WHAT YOU ARE ASKED TO DO: Retype the entire listing, keeping every word as it is.
· · · ·
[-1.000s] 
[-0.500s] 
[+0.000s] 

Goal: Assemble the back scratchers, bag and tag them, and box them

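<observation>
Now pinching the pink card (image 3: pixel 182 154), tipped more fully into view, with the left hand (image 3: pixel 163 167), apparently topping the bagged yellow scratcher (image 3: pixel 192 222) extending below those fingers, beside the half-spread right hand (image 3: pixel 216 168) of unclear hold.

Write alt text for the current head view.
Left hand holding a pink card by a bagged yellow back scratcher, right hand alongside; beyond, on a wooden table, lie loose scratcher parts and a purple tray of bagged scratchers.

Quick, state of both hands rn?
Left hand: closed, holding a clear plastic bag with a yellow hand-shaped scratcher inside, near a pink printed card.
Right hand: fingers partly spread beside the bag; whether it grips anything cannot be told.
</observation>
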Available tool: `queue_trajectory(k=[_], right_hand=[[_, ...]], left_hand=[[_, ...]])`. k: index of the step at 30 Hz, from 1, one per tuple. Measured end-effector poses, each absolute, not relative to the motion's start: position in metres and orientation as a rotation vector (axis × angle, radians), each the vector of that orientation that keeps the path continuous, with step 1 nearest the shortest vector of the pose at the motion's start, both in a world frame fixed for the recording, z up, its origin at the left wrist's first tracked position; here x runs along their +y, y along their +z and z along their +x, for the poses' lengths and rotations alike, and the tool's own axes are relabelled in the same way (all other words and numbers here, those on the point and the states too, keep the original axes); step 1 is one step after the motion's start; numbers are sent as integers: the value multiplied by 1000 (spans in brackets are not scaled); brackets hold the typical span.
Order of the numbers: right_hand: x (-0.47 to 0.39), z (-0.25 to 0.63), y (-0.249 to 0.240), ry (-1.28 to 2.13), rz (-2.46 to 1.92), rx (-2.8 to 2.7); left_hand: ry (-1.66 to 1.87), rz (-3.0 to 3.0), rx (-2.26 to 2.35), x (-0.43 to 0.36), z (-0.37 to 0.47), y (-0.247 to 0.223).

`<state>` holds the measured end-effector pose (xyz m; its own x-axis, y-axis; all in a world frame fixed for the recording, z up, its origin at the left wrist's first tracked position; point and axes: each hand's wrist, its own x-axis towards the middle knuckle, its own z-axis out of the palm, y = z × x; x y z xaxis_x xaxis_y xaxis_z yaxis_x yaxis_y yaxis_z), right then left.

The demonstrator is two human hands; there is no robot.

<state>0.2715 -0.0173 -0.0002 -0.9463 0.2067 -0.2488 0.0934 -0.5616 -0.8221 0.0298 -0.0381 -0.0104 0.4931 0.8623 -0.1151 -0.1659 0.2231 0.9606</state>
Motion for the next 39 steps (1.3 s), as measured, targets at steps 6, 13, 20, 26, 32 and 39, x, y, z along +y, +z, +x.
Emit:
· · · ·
RESULT OF THE TASK:
[-1.000s] 
[-0.500s] 
[+0.000s] 

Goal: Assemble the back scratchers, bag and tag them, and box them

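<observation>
Now pinching the pink card (image 3: pixel 182 154), tipped more fully into view, with the left hand (image 3: pixel 163 167), apparently topping the bagged yellow scratcher (image 3: pixel 192 222) extending below those fingers, beside the half-spread right hand (image 3: pixel 216 168) of unclear hold.

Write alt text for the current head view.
Left hand holding a pink card by a bagged yellow back scratcher, right hand alongside; beyond, on a wooden table, lie loose scratcher parts and a purple tray of bagged scratchers.

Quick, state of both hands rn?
Left hand: closed, holding a clear plastic bag with a yellow hand-shaped scratcher inside, near a pink printed card.
Right hand: fingers partly spread beside the bag; whether it grips anything cannot be told.
</observation>
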Available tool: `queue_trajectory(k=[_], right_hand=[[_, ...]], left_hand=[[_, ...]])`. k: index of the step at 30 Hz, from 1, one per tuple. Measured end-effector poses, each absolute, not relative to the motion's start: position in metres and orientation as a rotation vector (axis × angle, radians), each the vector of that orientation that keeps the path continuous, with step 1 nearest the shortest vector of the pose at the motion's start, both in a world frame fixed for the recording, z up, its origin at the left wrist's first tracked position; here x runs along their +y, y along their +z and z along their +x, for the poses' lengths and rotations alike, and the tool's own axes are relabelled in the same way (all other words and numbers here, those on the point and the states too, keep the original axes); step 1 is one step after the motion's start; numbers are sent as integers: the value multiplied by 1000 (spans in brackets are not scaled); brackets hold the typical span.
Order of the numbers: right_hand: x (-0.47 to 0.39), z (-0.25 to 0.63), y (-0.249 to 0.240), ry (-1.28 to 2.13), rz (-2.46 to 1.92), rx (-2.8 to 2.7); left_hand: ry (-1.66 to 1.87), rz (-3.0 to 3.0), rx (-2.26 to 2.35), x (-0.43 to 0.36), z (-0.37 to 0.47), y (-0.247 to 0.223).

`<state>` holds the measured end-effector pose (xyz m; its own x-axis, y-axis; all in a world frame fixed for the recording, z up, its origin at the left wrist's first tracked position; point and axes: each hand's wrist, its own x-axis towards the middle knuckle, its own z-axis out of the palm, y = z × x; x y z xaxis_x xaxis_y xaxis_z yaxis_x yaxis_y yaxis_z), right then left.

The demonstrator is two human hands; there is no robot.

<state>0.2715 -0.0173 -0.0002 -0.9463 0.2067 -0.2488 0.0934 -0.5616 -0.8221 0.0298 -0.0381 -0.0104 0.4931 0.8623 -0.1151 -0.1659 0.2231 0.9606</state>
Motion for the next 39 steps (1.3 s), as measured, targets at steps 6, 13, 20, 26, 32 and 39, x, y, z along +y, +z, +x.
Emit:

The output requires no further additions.